My eco-friendly bicycles, which cover 4,500 miles, a year, are made as a result of “extractivism”; frame – mostly aluminium, fork – Carbon-fibre (very energy intensive), tyres –from petroleum, most parts are from a mixture of plastics, metals etc all from the ground. So my bicycles are dependant of fossil fuels! But the saddle is made of leather!

This “ethical” disdain of “extractivism” is apparent in the Church Times brief statement of Bishop Urquhart;

The Bishop of Birmingham, the Rt Revd David Urquhart, has said that the Church Commissioners chose to invest in mining, despite the ethical considerations, because “it is important for everyone on the planet.”

Church Times 14/2/20

Ultimately mining and quarrying are messy businesses. They cannot be anything else·. But then so is farming, forestry and house building. Having worked half a century ago for an international mining company in various parts of Africa I saw the mess. One of the great concerns are tailings dams, but in Uganda I lived a few hundred yards from two, which were just above a river in the Ruwenzori mountains, which flowed into a National Park. The water below the dams looked pristine and pure.

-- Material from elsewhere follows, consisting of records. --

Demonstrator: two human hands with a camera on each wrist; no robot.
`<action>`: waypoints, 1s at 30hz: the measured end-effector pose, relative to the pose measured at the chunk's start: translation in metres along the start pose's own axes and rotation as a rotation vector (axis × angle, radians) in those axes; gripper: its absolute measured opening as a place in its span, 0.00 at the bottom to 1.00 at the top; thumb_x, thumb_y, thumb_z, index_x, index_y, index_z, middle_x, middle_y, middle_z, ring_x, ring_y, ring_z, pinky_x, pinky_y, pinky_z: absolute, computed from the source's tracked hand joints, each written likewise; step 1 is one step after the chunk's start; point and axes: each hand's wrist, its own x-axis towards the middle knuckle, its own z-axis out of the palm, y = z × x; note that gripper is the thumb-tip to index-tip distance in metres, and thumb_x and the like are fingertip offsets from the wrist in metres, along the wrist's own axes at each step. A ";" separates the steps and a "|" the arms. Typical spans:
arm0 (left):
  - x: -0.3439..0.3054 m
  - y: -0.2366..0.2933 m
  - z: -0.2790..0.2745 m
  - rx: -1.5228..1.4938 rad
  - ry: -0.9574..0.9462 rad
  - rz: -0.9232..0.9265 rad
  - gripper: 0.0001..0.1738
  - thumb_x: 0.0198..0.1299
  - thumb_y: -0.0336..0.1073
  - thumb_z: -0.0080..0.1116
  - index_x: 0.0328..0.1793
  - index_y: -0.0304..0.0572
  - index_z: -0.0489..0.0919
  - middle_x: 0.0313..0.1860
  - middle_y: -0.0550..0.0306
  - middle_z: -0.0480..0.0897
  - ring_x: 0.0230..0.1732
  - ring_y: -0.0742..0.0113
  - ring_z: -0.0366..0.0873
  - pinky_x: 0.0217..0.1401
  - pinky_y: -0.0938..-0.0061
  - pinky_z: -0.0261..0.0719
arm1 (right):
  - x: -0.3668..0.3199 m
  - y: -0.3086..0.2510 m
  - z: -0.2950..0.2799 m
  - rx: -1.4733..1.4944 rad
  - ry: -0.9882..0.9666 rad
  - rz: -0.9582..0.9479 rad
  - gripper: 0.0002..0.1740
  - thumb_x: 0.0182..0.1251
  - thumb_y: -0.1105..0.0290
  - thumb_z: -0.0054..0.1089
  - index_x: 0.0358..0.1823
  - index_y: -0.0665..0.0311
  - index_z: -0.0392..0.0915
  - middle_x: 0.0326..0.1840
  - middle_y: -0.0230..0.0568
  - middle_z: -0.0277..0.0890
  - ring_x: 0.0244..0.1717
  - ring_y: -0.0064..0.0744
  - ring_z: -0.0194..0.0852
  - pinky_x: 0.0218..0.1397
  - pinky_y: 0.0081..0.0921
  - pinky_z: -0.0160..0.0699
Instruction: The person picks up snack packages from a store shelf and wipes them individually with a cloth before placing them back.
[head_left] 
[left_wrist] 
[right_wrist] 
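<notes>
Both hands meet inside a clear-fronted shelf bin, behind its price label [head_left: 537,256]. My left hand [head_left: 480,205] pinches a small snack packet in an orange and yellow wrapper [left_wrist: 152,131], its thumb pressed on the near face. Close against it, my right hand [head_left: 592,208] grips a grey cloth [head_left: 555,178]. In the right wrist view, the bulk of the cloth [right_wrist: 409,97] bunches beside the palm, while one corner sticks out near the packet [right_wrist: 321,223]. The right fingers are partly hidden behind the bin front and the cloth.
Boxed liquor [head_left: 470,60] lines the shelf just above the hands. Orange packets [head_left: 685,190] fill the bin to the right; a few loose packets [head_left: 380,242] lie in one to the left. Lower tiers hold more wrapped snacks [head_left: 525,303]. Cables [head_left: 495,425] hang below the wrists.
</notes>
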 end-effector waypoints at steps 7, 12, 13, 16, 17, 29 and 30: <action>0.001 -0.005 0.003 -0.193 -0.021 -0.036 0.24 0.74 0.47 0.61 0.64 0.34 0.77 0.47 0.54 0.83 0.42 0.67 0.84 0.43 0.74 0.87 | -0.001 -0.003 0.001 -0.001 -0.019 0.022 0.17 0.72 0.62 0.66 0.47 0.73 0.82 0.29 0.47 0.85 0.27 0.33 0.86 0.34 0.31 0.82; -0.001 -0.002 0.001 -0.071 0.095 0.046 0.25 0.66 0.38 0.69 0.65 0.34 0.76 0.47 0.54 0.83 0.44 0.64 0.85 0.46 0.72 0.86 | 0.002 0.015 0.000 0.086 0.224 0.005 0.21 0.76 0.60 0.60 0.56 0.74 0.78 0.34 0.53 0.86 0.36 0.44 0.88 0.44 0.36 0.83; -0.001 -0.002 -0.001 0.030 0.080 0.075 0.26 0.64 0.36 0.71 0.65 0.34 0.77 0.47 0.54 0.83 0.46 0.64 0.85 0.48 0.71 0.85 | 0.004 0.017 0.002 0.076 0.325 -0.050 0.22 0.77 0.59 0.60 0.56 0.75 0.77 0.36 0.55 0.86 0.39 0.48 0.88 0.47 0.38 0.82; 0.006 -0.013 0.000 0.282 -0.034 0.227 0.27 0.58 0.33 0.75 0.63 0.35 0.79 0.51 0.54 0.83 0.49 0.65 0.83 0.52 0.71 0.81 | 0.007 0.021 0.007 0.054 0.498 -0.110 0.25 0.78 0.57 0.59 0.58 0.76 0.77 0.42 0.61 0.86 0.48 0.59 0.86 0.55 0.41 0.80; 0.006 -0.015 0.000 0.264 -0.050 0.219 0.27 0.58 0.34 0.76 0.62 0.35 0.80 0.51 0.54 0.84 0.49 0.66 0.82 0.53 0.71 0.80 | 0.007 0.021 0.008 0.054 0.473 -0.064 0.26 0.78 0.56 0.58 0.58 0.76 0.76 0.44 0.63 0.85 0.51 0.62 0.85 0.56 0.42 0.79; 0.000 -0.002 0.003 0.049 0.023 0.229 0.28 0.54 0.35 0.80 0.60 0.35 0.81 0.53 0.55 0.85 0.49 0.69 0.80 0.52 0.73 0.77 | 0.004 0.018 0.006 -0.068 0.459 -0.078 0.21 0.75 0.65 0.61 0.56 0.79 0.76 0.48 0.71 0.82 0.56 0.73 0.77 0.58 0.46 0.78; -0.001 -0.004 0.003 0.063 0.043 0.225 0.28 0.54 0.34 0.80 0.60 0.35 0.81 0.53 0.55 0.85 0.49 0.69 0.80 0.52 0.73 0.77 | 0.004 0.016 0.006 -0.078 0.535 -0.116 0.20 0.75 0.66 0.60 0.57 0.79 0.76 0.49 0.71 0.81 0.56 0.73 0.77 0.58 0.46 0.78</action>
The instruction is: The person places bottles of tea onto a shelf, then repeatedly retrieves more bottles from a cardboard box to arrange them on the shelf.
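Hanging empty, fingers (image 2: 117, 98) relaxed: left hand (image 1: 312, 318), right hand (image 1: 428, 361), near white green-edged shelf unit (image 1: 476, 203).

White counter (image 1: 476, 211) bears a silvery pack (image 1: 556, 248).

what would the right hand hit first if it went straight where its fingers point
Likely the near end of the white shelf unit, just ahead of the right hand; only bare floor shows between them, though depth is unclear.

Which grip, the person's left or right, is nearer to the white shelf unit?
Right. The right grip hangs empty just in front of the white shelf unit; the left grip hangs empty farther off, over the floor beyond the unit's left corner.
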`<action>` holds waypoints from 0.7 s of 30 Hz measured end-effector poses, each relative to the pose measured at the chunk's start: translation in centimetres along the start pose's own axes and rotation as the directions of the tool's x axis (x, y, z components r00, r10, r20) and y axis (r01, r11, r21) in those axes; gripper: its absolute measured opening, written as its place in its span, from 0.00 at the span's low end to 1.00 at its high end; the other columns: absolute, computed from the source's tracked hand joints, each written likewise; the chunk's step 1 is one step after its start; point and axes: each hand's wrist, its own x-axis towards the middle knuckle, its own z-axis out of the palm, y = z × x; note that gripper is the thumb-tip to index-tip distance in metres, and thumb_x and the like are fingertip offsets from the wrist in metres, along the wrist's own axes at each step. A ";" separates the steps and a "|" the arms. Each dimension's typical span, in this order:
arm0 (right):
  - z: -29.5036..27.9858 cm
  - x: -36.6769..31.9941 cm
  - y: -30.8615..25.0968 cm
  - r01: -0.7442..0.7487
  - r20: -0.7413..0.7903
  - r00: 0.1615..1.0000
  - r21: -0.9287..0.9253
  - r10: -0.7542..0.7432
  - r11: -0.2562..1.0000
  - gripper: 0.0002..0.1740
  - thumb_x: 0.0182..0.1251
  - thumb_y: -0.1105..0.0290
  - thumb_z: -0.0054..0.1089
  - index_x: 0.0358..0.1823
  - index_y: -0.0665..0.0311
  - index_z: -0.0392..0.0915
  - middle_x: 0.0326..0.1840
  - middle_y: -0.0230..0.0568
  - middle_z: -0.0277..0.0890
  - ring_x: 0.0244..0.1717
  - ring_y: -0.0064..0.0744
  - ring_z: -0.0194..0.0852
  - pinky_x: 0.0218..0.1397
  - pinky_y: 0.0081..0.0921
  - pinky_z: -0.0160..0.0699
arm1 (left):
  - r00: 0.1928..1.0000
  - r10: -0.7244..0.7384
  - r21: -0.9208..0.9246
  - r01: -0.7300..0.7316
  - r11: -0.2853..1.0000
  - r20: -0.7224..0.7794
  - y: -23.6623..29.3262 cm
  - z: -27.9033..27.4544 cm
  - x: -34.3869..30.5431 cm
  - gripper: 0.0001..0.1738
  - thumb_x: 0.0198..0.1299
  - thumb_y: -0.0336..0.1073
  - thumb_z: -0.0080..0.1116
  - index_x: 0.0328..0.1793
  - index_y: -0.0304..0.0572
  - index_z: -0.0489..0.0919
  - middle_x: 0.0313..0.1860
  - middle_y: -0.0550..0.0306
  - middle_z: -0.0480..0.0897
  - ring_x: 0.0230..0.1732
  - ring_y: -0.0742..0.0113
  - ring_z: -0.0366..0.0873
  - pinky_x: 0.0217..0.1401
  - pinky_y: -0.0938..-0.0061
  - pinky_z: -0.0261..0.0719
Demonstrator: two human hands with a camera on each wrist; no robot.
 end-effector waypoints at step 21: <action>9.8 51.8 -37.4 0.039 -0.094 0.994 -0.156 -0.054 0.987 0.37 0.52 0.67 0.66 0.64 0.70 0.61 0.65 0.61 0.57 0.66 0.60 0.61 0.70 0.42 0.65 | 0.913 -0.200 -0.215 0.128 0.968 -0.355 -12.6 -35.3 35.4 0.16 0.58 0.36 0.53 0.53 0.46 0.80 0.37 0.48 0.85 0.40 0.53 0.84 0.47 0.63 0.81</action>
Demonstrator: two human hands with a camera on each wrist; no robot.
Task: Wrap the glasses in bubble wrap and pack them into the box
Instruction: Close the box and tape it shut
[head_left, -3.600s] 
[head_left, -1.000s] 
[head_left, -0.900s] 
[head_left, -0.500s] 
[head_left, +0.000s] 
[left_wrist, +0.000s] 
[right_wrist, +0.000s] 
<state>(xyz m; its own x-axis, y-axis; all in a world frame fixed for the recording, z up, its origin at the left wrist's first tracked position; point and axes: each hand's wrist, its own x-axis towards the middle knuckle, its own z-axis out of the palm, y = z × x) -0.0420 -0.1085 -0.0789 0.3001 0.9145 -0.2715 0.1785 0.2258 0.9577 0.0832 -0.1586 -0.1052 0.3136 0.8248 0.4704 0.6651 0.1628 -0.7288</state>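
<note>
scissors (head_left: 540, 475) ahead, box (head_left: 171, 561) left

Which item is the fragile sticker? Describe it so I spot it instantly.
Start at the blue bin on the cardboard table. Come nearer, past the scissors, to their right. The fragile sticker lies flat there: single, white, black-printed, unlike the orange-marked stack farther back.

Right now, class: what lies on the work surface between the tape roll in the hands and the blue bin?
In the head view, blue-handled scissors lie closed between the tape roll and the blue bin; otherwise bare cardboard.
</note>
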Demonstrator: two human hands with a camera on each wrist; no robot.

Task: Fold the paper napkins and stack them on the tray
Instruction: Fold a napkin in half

Surely there are ethical considerations of any investment in any industry?  Mining when uncontrolled is awful, but that was not my experience of most mines I visited. However I was concerned when I visited an opencast Wolfram Mine in Uganda as there seemed to be no procedure, safety or otherwise, in place. At the time I thought it a cowboy outfit in contrast to my company, of which I was often critical.

Perhaps a cause of the Bishop’s disdain, which reflects that of most Green groups, Christian or not, is that it shows a simplistic green outlook, which does not grasp that all human activities are in some way polluting.  Hence there is a tendency for a kneejerk reaction regarding all mining and fossil fuels as unethical. For energy the “ethical” response is renewables, but then failing to ask where all the materials to make them come from. Some responses are examples of the Dunning-Kruger Effect.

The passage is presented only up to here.